Apart from the pictures, which must be omitted, restate the data exactly.

Information supplied |
────
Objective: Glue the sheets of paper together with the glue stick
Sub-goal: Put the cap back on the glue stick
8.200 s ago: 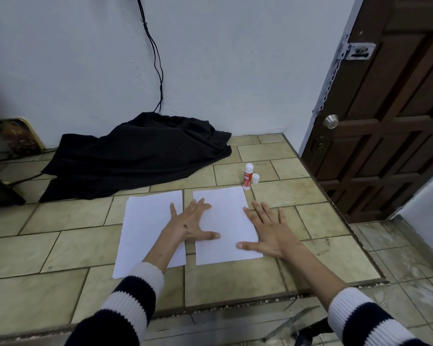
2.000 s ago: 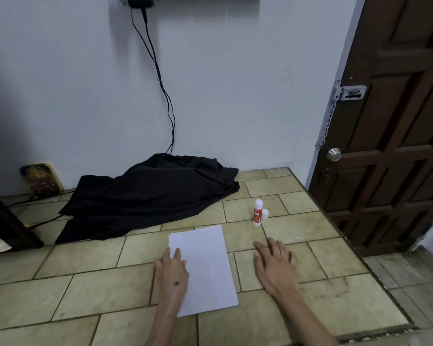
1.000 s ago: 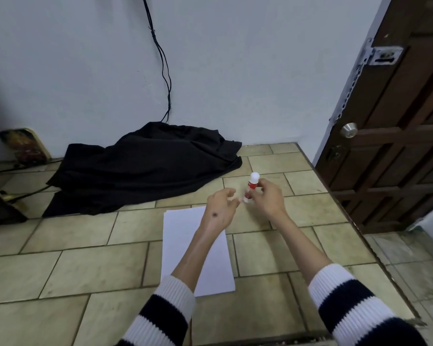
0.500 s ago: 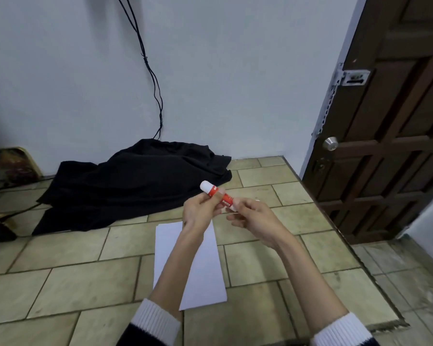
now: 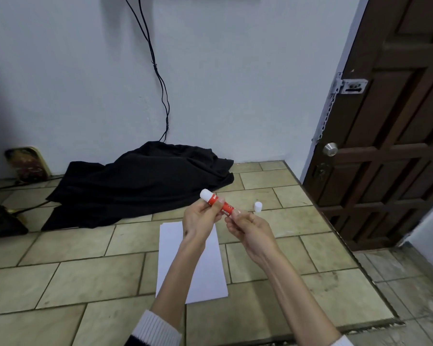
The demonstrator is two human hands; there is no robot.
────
Task result |
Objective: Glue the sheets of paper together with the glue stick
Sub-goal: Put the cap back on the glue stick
8.200 s ago: 
2.000 s ago: 
1.000 s ago: 
0.500 s ago: 
now: 
The demonstrator is two human hands; there is no robot.

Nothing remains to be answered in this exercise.